● **What needs to be done**: Each line from the opening of the listing below through the line that contains "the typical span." is to be output exactly as written.

● **Supplied records**:
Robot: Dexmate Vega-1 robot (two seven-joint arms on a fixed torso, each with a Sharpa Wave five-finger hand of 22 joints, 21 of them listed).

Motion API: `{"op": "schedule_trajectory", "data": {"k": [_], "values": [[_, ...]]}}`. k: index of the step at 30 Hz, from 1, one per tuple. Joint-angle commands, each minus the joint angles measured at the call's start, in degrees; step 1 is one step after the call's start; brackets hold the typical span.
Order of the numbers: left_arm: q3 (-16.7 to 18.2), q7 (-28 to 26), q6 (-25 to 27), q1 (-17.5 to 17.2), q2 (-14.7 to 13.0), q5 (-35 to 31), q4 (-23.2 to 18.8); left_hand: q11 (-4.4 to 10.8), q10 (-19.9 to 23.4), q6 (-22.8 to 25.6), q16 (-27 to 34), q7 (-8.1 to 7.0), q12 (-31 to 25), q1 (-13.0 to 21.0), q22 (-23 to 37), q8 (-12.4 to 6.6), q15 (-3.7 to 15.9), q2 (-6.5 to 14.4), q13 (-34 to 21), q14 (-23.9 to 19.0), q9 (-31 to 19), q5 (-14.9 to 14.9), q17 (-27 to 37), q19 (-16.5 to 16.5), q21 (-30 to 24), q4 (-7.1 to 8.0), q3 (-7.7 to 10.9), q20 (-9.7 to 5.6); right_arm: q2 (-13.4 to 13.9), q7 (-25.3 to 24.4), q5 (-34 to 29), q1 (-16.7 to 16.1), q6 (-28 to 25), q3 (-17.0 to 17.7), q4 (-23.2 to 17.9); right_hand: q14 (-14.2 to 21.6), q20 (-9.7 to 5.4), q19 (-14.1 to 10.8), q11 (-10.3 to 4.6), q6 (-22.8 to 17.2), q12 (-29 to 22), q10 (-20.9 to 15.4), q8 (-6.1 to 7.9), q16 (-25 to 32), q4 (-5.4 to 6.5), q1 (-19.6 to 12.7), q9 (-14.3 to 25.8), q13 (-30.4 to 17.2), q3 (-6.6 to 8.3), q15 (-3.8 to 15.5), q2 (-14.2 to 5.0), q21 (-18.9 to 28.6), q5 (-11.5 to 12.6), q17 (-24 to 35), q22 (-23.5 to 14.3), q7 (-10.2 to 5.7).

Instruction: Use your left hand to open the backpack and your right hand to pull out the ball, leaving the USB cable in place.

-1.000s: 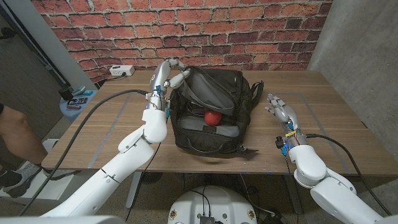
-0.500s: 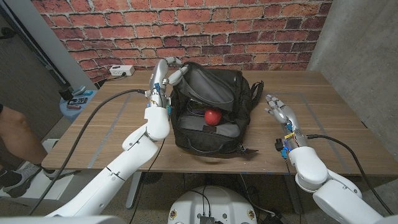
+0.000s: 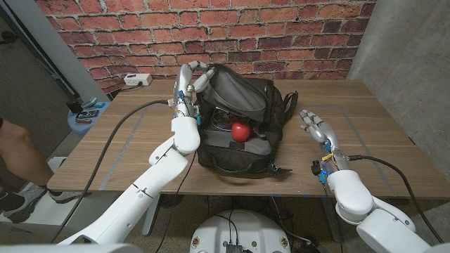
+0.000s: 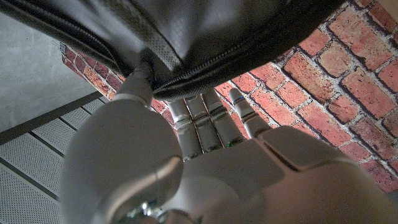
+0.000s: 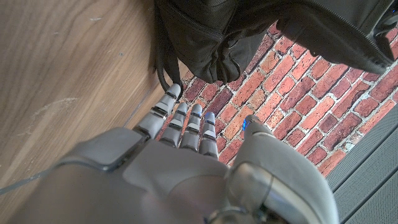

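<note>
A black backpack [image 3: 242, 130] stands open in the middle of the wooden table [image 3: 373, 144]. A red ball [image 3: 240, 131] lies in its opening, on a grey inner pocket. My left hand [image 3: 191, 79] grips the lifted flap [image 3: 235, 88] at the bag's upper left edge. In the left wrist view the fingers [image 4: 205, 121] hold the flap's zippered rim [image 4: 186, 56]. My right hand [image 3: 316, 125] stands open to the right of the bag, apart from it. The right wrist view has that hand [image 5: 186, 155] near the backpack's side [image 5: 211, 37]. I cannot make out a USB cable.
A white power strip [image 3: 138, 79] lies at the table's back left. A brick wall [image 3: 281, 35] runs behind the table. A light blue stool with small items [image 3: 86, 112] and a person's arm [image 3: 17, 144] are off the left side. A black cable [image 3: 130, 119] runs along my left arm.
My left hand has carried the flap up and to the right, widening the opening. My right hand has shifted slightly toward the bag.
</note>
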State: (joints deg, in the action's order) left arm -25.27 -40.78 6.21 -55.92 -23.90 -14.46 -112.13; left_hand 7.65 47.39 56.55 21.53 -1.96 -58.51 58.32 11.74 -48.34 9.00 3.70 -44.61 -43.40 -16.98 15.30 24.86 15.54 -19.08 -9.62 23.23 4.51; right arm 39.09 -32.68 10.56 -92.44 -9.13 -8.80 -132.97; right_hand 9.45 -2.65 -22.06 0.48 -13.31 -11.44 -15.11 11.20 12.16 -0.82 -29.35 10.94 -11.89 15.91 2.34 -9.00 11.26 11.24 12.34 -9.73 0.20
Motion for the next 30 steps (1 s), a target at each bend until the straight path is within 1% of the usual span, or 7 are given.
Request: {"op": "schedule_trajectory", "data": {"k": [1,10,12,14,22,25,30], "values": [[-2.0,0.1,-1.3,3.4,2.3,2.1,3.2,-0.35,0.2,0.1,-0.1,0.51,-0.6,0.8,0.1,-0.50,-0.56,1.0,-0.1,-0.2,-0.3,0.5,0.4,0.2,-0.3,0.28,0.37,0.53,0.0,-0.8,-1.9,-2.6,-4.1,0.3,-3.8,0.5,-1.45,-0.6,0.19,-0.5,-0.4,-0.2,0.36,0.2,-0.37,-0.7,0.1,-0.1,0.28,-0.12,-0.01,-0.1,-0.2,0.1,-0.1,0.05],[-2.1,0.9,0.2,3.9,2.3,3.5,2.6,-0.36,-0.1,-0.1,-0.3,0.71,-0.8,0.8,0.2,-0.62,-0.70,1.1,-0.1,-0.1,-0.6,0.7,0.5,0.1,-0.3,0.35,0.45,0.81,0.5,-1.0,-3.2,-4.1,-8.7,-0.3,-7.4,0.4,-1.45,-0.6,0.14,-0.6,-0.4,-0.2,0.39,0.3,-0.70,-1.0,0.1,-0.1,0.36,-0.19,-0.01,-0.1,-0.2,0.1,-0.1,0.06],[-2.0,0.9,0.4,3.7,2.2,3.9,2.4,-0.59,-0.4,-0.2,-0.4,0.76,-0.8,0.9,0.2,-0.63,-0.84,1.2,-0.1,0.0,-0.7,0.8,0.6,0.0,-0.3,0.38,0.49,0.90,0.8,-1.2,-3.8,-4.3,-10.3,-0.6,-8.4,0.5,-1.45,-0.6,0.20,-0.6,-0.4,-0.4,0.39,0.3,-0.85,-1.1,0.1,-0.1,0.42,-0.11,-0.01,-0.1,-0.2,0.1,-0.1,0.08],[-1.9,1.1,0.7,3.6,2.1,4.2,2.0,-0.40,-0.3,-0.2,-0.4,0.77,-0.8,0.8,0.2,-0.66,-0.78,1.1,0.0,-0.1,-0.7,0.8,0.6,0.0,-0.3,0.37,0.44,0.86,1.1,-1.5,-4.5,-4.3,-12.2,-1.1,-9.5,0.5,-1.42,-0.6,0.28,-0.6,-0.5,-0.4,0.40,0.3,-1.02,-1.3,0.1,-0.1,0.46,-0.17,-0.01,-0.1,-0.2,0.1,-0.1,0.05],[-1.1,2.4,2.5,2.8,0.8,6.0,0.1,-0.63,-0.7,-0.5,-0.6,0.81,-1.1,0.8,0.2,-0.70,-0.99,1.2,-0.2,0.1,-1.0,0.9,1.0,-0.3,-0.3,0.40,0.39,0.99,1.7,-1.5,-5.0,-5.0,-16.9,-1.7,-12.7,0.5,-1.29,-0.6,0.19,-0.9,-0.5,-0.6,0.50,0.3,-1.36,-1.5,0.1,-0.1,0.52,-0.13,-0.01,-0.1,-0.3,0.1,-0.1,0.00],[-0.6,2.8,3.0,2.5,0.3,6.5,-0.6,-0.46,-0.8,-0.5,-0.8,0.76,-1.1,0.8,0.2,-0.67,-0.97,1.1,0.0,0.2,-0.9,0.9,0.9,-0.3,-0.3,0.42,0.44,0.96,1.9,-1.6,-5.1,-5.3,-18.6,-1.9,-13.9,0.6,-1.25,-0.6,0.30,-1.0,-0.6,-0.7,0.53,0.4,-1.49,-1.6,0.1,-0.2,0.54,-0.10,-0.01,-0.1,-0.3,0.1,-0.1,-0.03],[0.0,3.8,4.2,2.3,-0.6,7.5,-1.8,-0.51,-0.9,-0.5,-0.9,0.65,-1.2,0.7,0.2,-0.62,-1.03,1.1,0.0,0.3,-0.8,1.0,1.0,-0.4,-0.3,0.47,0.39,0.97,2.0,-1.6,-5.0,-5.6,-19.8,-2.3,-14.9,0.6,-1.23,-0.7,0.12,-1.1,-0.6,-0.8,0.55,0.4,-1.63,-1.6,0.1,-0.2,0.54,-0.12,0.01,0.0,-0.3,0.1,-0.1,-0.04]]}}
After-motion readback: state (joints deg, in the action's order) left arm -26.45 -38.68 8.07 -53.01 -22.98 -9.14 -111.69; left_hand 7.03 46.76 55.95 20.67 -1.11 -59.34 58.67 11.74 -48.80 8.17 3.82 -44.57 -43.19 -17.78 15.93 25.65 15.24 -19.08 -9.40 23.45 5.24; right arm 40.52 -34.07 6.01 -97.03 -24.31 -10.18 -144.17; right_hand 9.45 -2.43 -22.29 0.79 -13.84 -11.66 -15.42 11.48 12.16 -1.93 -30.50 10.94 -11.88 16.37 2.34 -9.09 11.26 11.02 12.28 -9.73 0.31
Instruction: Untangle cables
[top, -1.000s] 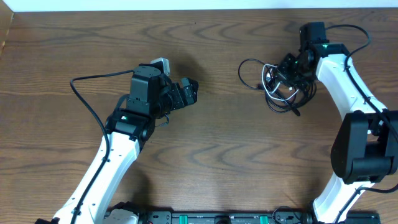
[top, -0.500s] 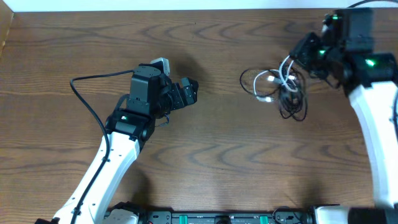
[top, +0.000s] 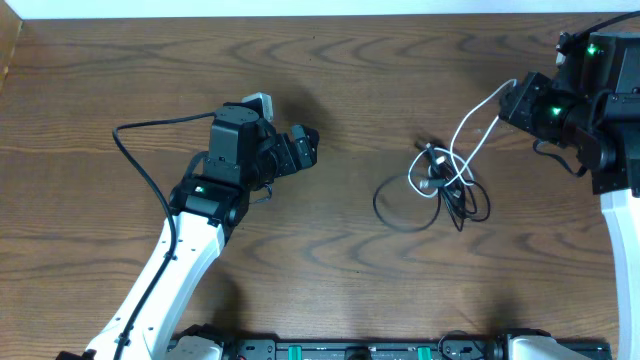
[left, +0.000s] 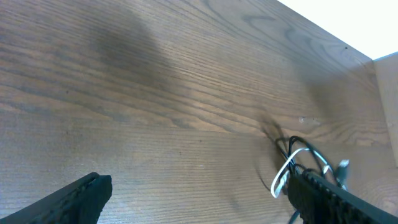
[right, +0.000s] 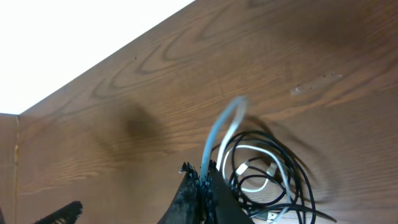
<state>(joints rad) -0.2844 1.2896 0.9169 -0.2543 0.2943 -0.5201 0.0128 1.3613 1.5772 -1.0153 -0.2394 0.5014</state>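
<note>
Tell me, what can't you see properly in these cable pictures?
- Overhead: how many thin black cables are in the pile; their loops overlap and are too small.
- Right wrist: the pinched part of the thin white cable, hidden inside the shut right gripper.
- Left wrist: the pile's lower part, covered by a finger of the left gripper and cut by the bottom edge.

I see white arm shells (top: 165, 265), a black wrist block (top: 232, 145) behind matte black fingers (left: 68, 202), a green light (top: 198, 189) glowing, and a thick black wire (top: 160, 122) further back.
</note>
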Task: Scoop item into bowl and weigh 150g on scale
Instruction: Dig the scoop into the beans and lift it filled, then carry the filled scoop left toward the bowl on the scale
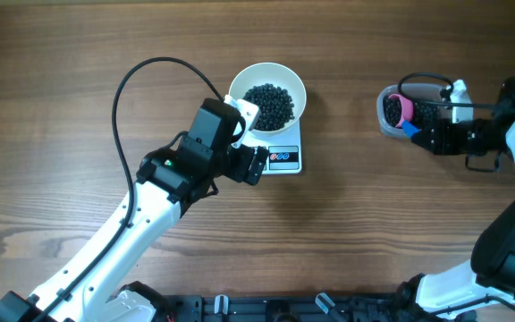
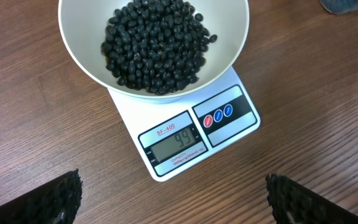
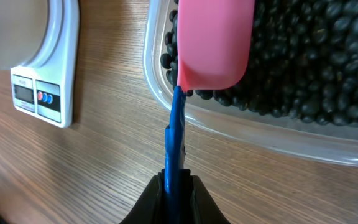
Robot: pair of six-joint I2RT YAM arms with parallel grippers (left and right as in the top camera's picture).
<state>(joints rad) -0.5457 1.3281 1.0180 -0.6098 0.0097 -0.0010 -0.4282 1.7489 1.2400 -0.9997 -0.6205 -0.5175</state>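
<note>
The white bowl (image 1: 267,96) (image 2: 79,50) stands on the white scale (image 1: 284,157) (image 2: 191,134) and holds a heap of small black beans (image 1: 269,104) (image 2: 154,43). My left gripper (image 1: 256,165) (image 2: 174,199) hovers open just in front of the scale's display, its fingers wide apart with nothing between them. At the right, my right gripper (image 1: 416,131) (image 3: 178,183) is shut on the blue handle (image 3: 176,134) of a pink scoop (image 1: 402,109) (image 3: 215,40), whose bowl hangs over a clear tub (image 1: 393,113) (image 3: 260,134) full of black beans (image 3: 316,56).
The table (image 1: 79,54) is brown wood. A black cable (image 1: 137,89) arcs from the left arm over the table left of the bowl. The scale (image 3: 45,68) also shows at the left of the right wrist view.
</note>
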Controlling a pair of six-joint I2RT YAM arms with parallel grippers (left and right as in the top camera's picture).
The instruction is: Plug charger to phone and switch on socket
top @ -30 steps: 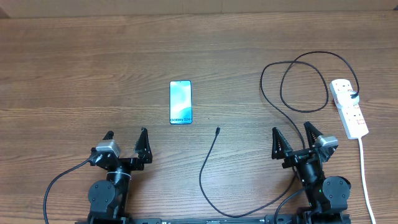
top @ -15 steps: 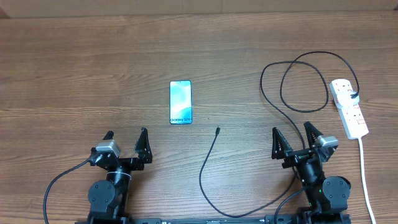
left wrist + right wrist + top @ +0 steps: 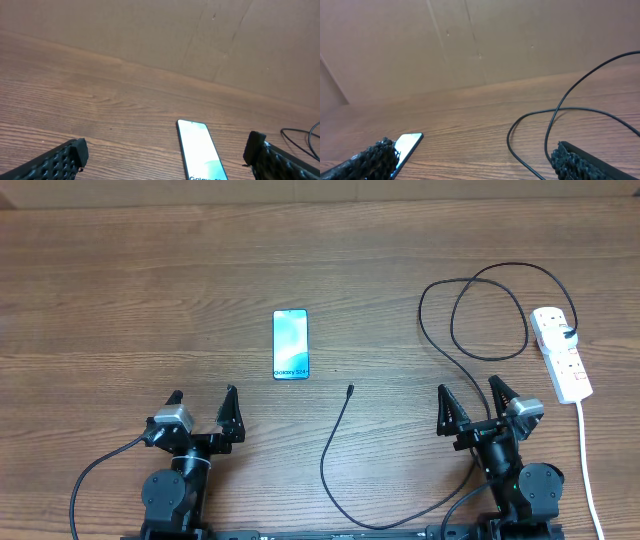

● **Problem solution**:
Robot: Dexmate Vega-1 robot (two seven-joint arms on a fixed torso, each with a Sharpa Wave five-finger hand of 22 joints, 21 of them listed).

Motion API: `{"op": "schedule_trajectory", "data": {"k": [_], "values": [[_, ...]]}}`. k: index of the step at 30 Hz, from 1, one per tuple. Joint-angle commands, each minus the joint angles measured at the call's start, in degrees; step 1 is one step after the call's start; brackets hold the typical span.

This output is finished.